What is datathin?

The datathin R package splits a random variable (or a vector or matrix of random variables) into an independent training set and a test set using the methodology introduced in Neufeld et al., 2023 (link to preprint).

How can I get datathin?

Make sure that remotes is installed by running install.packages("remotes"), then type

remotes::install_github("anna-neufeld/datathin")

Where can I learn more?

For now, you can check our our introductory tutorial, which gives basic examples of how to apply data thinning under a variety of distributional assumptions. You can also check out our unsupervised learning tutorial, which shows how data thinning can be applied to estimate the number of clusters in normally distributed data.

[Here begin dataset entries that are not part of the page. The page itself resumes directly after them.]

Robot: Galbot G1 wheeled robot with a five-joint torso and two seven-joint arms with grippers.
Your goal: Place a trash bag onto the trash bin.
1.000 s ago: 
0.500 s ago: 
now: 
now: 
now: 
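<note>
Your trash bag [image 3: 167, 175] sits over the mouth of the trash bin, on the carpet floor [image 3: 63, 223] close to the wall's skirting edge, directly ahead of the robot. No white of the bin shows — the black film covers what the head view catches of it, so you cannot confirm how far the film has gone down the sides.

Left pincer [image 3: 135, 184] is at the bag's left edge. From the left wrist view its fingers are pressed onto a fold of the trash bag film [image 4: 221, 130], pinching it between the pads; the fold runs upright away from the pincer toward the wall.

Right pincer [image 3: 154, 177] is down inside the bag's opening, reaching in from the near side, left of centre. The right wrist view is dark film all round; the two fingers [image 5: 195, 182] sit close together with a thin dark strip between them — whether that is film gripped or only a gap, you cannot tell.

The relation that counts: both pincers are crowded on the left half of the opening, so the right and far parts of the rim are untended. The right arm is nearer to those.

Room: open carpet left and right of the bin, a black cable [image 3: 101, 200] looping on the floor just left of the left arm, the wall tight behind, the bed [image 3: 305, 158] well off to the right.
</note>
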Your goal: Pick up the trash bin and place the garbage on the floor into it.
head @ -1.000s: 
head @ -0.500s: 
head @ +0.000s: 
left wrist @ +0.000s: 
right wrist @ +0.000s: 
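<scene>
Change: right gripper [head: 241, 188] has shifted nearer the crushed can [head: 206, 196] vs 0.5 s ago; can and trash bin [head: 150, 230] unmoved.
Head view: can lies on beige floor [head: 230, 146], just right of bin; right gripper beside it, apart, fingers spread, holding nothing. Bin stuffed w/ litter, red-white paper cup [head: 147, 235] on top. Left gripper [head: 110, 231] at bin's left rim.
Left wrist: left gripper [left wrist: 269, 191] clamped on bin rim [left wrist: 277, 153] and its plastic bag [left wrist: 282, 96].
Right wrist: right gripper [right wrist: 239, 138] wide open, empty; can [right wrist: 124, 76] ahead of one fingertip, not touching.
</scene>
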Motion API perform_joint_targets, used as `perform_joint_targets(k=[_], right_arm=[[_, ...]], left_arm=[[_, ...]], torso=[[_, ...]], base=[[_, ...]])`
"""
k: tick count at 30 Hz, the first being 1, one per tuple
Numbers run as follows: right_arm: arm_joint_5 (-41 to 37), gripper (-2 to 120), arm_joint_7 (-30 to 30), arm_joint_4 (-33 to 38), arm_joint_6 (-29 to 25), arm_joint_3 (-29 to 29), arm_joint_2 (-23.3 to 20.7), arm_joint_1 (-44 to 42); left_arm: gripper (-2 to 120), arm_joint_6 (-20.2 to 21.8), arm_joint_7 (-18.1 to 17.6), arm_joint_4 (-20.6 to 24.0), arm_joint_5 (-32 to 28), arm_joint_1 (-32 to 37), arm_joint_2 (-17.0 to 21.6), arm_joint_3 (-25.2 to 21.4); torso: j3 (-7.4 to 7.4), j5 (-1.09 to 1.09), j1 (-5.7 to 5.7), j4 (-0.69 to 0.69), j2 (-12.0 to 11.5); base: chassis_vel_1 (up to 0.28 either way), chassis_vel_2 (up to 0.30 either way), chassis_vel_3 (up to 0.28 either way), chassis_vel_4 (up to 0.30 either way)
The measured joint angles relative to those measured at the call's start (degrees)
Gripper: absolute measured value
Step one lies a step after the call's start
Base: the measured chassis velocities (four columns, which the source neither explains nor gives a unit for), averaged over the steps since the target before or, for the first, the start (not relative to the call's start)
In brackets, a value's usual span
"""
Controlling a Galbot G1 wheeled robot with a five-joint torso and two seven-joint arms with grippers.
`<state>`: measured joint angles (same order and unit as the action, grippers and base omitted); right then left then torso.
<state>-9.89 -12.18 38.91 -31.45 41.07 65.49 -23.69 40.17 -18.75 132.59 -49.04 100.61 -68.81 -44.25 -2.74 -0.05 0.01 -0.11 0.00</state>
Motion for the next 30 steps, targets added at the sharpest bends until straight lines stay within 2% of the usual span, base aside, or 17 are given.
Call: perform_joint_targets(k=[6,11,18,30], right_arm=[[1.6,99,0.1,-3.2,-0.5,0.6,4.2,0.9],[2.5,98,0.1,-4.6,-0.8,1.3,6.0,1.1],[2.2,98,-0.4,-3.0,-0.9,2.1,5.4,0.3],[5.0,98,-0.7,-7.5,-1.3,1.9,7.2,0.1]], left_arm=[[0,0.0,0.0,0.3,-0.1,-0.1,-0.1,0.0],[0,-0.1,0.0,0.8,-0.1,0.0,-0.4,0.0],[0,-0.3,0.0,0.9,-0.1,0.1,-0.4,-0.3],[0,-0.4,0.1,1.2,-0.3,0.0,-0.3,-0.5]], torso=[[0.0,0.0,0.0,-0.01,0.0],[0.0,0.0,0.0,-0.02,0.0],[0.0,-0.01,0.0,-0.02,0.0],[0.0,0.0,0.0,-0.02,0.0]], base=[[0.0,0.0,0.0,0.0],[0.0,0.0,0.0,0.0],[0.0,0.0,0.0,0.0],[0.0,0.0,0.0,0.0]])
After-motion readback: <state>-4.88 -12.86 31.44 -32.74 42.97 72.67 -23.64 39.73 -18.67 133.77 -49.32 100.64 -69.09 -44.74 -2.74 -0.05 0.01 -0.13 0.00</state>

More tutorials for this package are coming soon! We will provide examples of how to use datathin for tasks such as model evaluation and inference after model selection under a variety of distributional assumptions.

To learn more, check out our preprint.

To reproduce the figures from our preprint, please see the following repository: https://github.com/anna-neufeld/datathin_paper.

The scRNA-seq dataset analyzed in our paper is available for free from 10X genomics, and is also included in the R package countsplit.

References

Neufeld, A.,Dharamshi, A., Gao, L.L. & Witten, D. (2023), ‘Data thinning for convolution-closed distributions’. arXiv:2301.07276.